EXERCISE: Copy each line below containing "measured".

GIVEN DATA:
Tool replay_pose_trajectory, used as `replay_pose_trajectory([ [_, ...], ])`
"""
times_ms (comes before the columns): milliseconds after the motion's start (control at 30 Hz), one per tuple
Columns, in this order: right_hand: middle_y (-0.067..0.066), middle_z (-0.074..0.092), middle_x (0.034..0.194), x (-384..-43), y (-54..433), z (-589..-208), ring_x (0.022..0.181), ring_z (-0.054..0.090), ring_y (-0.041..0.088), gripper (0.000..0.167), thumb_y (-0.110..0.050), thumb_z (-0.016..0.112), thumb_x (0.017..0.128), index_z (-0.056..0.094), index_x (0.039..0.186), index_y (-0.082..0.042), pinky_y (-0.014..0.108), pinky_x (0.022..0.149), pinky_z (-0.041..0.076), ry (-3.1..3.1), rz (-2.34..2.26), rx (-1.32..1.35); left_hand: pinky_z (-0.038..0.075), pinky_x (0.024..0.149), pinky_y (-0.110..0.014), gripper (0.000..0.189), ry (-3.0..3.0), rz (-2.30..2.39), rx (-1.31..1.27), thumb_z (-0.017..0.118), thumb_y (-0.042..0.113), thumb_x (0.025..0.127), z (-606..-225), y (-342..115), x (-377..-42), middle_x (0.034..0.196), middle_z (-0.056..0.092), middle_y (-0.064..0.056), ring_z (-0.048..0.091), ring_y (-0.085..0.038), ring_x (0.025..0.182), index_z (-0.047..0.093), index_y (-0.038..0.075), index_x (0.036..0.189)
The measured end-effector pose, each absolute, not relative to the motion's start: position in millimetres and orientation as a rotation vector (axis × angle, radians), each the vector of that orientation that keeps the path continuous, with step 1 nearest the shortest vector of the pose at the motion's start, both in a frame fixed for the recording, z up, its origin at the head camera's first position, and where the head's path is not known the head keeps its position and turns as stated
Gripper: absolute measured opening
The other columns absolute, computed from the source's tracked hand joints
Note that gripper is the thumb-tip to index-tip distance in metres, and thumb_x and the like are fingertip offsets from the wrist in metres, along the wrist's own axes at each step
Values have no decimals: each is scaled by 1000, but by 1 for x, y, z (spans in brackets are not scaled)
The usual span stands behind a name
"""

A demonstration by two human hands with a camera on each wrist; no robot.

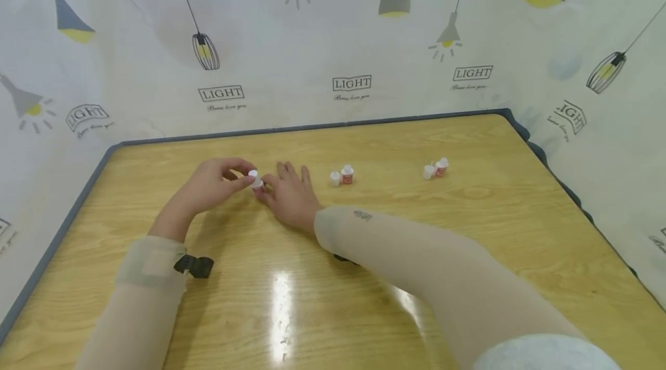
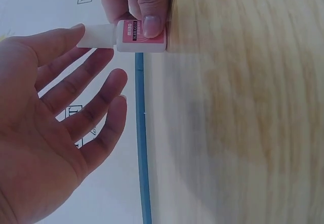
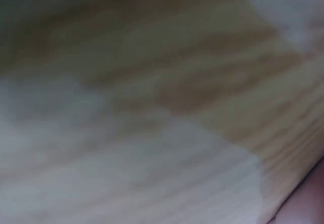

REPLY:
The measured end-effector pose, each absolute, not relative to the motion's start: position in millimetres and orientation as a rotation vector (axis × angle, radians), each the vector of that orientation that keeps the path continuous, with step 1 nearest the shortest vector of the pose at the motion's start, both in a frame fixed for the recording, z up, its origin at the head camera's first position, and where the head's path is not known the head keeps its position and turns as stated
Gripper: absolute measured opening

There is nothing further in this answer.